### [AIM OF THE EXERCISE]
Produce an exact copy of the lines below, starting at the first and ending with the line containing "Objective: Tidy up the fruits".
Content starts
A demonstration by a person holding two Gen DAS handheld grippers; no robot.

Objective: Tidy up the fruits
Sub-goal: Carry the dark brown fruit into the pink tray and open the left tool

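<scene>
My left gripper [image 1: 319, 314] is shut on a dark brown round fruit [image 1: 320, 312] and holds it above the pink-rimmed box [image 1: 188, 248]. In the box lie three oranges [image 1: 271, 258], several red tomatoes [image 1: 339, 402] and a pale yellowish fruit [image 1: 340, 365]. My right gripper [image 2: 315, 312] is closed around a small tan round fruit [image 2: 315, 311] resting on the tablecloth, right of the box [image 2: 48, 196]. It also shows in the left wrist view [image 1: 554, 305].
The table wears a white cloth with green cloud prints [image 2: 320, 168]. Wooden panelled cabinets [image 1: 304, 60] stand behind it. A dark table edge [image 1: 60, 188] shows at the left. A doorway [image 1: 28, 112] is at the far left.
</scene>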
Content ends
### [ANSWER SECTION]
A demonstration by a person holding two Gen DAS handheld grippers; no robot.

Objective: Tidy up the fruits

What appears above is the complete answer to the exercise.